PROBLEM DETAILS =>
Would you retype the whole listing exactly, leaving its pictures out?

───── MATERIAL PROVIDED

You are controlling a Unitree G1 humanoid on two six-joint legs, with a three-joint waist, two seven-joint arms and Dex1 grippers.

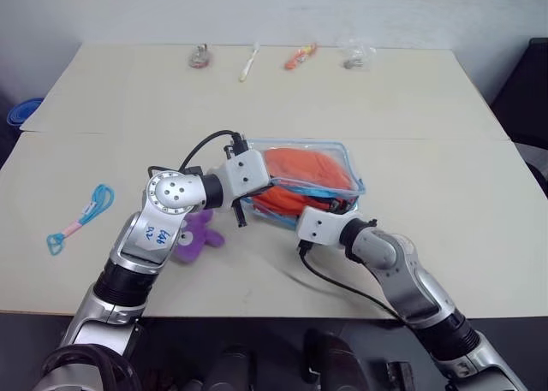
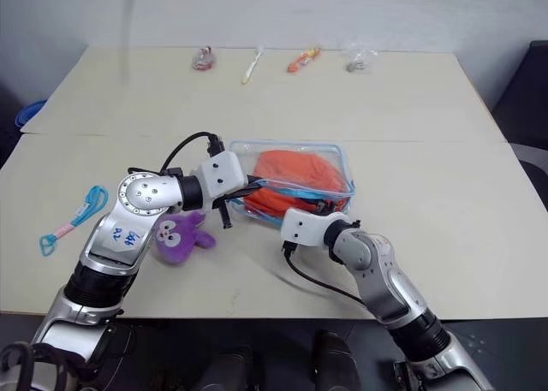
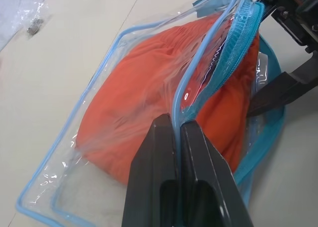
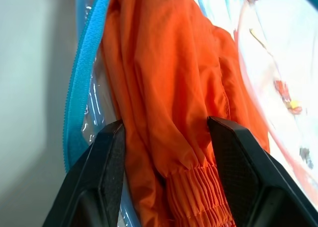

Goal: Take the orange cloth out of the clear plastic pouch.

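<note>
1. The left gripper [image 3: 176, 125] has its jaws pressed tight together, pinching the upper edge of the clear plastic pouch [image 1: 347, 164] right by its light blue zipper, so the mouth of the pouch is lifted.
2. The right gripper [image 4: 166, 132] stands at the pouch opening with its jaws partly apart. Its two black fingers [image 4: 102, 162] flank a bunched fold of the orange cloth [image 4: 164, 78], elastic hem between them. Whether they already squeeze the fabric cannot be told.
3. The orange cloth lies inside the pouch, filling most of it, with a gathered part showing at the open mouth.
4. The pouch sits near the middle of the pale table [image 1: 445, 109], between the two arms.
5. Count on the table: one pouch, one orange cloth, one purple plush toy [image 2: 175, 237] beside the left arm, one blue and pink cord loop [image 1: 81, 220] well off to the robot's left.
6. Along the far edge stand four small items in a row: a small dark bundle [image 1: 201, 57], a pale stick-shaped item [image 1: 249, 62], a small orange item [image 1: 300, 56] and a tiny clear bag [image 1: 357, 56].
</note>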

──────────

ANSWER SECTION =>
You are controlling a Unitree G1 humanoid on two six-joint legs, with a three-joint waist, two seven-joint arms and Dex1 grippers.


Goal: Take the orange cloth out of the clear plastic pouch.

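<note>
1. The left gripper [image 3: 176, 125] has its jaws pressed tight together, pinching the upper edge of the clear plastic pouch [image 1: 347, 164] right by its light blue zipper, so the mouth of the pouch is lifted.
2. The right gripper [image 4: 166, 132] stands at the pouch opening with its jaws partly apart. Its two black fingers [image 4: 102, 162] flank a bunched fold of the orange cloth [image 4: 164, 78], elastic hem between them. Whether they already squeeze the fabric cannot be told.
3. The orange cloth lies inside the pouch, filling most of it, with a gathered part showing at the open mouth.
4. The pouch sits near the middle of the pale table [image 1: 445, 109], between the two arms.
5. Count on the table: one pouch, one orange cloth, one purple plush toy [image 2: 175, 237] beside the left arm, one blue and pink cord loop [image 1: 81, 220] well off to the robot's left.
6. Along the far edge stand four small items in a row: a small dark bundle [image 1: 201, 57], a pale stick-shaped item [image 1: 249, 62], a small orange item [image 1: 300, 56] and a tiny clear bag [image 1: 357, 56].
</note>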

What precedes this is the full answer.